Jesus is the first fruit of that New Creation. The resurrected Jesus is not a man with memories of who he once was but the fullness of his entire story—crèche to cross—made whole. To be known, and to know yourself, not in fragments but as your whole story at once—every good thing made present, nothing lost, and still you—that is resurrection. It is not something that happens after life; it happens to the whole of life. And so it will be for Lazarus, and for you.


I stood up from the chair once again.

Gordon asked me to help him sit up. He hooked his arms around my neck and I pulled him up against the pillows along the headboard of the bed.

“But why would,” Gordon corrected himself and reframed it in terms of faith, “Why does God resurrect all of it— all of me?”

“It’s like I told you before,” I said, “You might have been different people over the course of your life— maybe the world gave you no choice. But there has never been a time in your life— there is no version of yourself— when Jesus didn’t call you a beloved friend. Resurrection means Jesus gets all of his friends.”


The most political decision I can make is where to direct your eyes. But when it comes to Resurrection, the promise is so kaleidoscopically inconceivable it defies a concrete image even as it demands nothing less than this claim.

No affliction you suffer will end in Death. Our End is the Triune LORD. But Resurrection is not simply something that will happen to you after your life. Resurrection will not be your life starting up again. Resurrection will happen to the whole of your life. And all the multitude of selves contained therein.

How can I possibly direct your eyes to such a mystery?

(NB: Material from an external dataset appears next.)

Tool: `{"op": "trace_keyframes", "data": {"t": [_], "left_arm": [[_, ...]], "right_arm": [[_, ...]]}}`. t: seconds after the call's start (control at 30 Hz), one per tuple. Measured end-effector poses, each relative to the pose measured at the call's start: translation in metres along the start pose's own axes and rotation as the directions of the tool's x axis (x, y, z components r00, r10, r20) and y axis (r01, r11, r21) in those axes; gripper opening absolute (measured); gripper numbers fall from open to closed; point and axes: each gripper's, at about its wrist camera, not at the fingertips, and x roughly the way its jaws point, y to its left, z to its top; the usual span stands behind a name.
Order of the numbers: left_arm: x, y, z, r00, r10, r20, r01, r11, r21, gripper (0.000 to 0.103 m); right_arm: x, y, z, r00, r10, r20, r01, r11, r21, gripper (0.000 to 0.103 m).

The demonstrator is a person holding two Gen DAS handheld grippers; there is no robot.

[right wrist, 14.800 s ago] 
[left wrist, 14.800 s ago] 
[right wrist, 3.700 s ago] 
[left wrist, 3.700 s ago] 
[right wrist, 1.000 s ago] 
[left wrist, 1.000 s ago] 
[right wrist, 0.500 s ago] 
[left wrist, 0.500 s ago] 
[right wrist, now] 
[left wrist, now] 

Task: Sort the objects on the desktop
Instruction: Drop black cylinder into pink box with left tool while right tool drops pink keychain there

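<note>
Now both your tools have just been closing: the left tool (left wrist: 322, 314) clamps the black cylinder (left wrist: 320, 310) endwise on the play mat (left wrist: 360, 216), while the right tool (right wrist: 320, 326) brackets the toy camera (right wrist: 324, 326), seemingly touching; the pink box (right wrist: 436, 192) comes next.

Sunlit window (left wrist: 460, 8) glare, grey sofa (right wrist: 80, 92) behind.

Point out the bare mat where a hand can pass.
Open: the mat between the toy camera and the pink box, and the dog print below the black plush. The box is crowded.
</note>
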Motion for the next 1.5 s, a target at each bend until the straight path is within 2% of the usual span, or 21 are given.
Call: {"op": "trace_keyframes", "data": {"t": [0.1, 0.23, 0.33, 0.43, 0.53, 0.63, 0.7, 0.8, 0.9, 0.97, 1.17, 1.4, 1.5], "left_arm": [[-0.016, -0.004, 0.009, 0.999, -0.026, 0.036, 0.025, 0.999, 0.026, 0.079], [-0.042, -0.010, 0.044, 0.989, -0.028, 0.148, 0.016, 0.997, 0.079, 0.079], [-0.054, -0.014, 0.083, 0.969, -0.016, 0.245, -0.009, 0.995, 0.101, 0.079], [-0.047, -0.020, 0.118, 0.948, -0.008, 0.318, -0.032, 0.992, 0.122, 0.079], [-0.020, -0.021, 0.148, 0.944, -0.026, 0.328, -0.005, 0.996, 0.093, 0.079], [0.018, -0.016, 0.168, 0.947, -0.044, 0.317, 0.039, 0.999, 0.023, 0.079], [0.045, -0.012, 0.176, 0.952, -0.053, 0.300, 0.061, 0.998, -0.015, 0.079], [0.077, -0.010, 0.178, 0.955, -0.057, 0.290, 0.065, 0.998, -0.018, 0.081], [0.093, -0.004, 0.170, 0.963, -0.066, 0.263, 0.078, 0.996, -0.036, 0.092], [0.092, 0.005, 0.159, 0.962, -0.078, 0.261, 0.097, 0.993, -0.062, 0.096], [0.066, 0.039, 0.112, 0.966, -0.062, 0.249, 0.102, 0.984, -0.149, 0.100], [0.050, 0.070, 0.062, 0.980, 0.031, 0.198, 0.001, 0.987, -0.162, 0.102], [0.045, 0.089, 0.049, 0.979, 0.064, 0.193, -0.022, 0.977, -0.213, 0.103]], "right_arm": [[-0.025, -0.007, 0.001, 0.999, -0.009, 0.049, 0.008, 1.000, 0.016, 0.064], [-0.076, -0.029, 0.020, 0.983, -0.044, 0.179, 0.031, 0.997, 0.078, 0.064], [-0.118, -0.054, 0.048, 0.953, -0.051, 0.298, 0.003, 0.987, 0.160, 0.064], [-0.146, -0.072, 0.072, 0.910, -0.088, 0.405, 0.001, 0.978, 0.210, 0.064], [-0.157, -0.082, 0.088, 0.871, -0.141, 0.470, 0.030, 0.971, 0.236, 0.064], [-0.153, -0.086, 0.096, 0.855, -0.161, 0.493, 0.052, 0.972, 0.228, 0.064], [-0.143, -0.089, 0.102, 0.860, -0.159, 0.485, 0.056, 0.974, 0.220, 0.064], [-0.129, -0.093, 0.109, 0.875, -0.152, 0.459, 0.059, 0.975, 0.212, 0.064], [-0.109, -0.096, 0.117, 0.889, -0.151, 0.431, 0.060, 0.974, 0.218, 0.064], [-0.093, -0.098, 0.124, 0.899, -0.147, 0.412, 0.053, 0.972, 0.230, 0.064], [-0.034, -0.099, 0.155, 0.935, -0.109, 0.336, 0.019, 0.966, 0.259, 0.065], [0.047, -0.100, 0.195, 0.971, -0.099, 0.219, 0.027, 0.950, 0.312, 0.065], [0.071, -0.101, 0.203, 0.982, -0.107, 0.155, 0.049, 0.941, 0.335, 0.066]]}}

The way the words run matters.

To the table.

To loaf and cup.

The bread and wine are tangible, visible reminders that whatever is going on in your life, no matter what you are going through, despite how things might appear, your crucible is always happening within the context of his friendship with you— it is never a condition for it.

So, like he commanded at Bethany: “______ come out! Come to the table.”

Somehow the bread and the wine are our Friend from before the foundation of the world. And he always brings other friends with him— the whole company of heaven, the communion of saints— saying, “We’re here for you. We’re here for you.” And if you can taste and see such a mystery in the present, then perhaps you can believe that the Future— the future you— is better news than you ever dared to imagine.